O conflito no Oriente Médio teve um novo desdobramento em 14 de junho, com o anúncio de um acordo de paz entre Estados Unidos e Irã, seguido pela assinatura eletrônica do documento no dia 15. Apesar disso, o texto final do acordo ainda deve ser divulgado na sexta-feira, mantendo incertezas no cenário.

Foto: Claudio Neves/Portos Paraná
O Estreito de Ormuz foi parcialmente reaberto e há expectativa de liberação total até o fim da semana, embora o fluxo ainda não esteja normalizado. A região é considerada estratégica para o transporte de matérias-primas usadas na produção de fertilizantes.
No mercado de nitrogenados, a ureia registrou queda expressiva de cerca de US$ 360 por tonelada desde o fim de abril, retornando a patamares anteriores ao conflito. O movimento foi influenciado por um excesso pontual de oferta, com estoques acumulados no Golfo e o retorno parcial da China como exportadora.
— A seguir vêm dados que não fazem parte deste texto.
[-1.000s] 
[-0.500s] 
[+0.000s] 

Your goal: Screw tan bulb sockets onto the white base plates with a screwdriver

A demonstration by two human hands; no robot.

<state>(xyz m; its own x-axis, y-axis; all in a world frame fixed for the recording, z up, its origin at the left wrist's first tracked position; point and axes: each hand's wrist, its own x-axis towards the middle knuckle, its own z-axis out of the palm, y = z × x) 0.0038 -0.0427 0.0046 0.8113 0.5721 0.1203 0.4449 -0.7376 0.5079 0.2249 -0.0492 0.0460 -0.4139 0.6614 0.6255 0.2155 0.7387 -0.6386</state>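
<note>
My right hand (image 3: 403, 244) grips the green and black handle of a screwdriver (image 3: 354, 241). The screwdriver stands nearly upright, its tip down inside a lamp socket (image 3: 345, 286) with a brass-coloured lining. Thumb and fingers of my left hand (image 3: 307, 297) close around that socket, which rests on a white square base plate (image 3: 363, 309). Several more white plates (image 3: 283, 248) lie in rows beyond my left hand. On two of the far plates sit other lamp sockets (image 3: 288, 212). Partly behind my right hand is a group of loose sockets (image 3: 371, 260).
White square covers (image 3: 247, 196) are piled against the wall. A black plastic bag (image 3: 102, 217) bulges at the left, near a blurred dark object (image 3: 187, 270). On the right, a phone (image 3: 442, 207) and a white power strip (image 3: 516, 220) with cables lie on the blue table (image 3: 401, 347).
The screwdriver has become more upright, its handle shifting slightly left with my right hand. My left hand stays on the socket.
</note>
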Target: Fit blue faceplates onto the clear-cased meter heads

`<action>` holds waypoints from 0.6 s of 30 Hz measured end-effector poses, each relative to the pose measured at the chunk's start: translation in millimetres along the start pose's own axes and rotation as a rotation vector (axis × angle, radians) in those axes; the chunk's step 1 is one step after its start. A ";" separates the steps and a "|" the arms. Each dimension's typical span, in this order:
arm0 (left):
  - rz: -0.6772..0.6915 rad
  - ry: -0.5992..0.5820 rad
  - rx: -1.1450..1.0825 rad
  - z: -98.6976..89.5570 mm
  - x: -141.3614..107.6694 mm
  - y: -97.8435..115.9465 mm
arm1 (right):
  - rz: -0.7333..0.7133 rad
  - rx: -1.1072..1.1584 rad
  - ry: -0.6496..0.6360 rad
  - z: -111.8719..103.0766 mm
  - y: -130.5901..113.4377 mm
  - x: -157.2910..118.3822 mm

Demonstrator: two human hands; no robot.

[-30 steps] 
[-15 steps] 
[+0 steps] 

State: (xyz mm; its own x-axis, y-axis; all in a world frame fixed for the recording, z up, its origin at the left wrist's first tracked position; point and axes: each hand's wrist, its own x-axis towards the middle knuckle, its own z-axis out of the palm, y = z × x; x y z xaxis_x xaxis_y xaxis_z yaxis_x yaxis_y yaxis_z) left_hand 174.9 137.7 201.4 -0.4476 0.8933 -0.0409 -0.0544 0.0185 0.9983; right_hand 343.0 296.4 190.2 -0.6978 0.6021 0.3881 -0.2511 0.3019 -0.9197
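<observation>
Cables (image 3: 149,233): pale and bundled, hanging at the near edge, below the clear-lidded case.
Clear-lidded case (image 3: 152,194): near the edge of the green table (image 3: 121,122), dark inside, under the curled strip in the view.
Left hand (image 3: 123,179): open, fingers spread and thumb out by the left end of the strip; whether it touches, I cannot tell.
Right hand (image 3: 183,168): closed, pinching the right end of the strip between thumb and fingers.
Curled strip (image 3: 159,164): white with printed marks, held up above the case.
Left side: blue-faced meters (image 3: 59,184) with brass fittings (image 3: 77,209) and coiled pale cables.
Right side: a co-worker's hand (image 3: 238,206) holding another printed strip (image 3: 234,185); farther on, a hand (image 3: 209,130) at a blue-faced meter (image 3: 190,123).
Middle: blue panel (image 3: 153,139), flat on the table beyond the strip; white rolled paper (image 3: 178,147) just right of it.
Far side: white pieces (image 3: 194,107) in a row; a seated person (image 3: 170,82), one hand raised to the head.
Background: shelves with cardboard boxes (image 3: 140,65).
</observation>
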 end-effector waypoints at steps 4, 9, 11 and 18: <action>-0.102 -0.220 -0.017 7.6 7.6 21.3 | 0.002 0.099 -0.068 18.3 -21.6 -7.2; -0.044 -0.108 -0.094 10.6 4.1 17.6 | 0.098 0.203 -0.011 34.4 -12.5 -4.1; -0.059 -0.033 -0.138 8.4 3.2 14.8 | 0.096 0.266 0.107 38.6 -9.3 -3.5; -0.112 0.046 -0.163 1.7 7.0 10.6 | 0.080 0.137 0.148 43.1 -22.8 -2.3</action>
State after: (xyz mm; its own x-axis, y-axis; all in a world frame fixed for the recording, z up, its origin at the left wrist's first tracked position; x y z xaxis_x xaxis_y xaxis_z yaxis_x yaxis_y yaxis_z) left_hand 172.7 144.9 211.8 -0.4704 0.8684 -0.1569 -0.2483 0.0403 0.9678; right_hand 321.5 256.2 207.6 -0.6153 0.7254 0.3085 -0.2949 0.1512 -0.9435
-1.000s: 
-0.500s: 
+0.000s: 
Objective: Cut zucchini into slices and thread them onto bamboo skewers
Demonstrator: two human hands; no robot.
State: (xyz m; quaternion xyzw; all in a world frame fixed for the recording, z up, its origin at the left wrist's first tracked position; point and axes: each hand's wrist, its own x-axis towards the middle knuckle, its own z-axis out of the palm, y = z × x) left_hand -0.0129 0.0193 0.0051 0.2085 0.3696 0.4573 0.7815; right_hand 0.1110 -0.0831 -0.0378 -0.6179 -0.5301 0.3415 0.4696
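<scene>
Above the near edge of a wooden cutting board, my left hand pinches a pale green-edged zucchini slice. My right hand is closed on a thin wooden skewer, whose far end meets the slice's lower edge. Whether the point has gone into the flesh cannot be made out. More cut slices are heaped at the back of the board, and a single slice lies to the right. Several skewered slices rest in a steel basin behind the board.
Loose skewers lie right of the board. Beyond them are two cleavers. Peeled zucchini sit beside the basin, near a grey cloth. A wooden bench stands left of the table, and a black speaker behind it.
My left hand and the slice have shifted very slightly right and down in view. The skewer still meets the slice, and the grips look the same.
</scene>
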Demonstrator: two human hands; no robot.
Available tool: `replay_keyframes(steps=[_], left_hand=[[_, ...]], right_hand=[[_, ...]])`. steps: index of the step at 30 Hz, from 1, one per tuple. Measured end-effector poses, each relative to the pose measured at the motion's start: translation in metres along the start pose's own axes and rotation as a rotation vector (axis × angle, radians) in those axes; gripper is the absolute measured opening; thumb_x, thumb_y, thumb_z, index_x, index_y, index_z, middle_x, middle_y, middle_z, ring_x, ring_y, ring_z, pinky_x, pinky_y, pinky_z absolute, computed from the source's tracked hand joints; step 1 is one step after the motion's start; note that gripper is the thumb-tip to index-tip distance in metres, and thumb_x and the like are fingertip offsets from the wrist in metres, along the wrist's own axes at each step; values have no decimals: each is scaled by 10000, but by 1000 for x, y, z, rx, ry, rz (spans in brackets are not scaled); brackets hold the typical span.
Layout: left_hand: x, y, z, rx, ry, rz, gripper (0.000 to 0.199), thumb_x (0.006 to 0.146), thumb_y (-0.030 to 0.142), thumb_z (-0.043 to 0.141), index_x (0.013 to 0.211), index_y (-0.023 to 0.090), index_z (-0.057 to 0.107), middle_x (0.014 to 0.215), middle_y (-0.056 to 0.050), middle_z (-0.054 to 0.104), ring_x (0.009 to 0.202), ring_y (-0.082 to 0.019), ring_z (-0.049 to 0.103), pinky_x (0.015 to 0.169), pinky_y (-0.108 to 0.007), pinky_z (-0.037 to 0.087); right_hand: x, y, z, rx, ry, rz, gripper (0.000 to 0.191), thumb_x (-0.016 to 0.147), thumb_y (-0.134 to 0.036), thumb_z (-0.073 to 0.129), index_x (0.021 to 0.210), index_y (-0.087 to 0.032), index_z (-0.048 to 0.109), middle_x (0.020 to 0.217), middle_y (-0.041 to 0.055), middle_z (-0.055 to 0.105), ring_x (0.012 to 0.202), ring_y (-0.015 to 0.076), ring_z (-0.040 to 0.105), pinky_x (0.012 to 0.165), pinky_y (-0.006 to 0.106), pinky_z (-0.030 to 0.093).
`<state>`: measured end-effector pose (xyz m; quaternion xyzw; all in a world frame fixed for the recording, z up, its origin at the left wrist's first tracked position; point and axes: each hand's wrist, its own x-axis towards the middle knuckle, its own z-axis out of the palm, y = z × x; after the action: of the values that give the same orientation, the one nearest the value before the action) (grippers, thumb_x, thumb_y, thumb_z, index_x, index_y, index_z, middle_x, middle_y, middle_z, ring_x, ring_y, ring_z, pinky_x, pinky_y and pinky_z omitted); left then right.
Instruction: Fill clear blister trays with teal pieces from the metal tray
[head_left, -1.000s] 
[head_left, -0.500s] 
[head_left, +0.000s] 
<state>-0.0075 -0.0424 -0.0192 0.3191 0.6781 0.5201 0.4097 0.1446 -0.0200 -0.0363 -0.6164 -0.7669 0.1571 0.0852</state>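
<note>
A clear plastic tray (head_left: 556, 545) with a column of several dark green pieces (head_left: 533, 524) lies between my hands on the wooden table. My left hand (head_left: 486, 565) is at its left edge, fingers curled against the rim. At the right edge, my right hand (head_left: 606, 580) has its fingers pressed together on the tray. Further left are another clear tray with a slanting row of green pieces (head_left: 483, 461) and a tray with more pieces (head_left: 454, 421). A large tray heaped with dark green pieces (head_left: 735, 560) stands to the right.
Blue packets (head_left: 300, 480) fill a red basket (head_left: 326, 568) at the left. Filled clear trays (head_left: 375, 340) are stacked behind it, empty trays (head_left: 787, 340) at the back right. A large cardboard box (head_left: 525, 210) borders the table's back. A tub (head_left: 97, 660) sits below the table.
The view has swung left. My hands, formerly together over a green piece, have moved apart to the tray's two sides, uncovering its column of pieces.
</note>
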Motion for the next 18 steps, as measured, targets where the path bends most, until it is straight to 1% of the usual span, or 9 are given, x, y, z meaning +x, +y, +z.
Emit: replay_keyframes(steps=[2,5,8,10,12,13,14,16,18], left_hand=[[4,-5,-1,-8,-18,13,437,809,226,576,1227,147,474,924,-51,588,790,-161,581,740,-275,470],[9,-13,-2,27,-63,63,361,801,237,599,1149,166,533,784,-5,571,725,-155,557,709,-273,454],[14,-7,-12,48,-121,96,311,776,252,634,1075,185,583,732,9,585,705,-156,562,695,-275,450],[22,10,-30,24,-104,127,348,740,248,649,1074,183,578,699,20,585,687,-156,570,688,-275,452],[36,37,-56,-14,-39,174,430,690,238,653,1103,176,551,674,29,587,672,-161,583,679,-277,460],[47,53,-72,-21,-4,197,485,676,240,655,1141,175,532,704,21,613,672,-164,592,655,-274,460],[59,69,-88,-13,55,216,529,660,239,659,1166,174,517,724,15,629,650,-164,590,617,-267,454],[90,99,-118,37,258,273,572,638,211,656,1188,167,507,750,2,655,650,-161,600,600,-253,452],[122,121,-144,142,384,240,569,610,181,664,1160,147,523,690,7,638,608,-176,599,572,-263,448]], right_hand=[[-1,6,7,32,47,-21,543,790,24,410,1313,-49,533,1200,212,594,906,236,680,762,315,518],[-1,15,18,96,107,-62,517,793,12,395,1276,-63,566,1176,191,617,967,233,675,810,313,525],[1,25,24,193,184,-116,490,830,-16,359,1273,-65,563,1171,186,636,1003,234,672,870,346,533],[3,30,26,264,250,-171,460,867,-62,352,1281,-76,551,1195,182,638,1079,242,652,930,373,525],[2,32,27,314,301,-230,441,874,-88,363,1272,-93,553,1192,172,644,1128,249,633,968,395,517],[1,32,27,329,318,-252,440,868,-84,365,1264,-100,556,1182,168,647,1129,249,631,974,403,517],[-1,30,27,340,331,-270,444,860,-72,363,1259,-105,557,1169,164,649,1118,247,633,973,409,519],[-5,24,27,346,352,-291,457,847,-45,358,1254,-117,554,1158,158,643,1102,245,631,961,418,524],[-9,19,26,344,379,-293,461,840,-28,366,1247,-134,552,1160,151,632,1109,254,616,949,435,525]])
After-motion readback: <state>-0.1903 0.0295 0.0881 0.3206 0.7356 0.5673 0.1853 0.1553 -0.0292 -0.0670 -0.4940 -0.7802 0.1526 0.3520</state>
As cotações CFR Brasil recuaram para cerca de US$ 445/t, com negócios sendo fechados em níveis ainda mais baixos.
Nos fosfatados, o cenário segue mais pressionado. O enxofre, insumo essencial para a produção de MAP e SSP, avançou para cerca de US$ 1.250/t. Já o MAP permanece próximo de US$ 900/t CFR Brasil. Do lado da oferta, a China segue praticamente fora do mercado de fósforo, enquanto a Rússia opera com restrições ligadas a danos de infraestrutura decorrentes da guerra. No Oriente Médio, há impactos logísticos, e o Marrocos enfrenta limitação de capacidade associada à escassez de enxofre.
Nos potássicos, o mercado apresenta maior estabilidade. O KCl oscila em torno de US$ 405/t CFR Brasil, sustentado por um equilíbrio maior entre oferta e demanda globais, sem mudanças estruturais relevantes no período.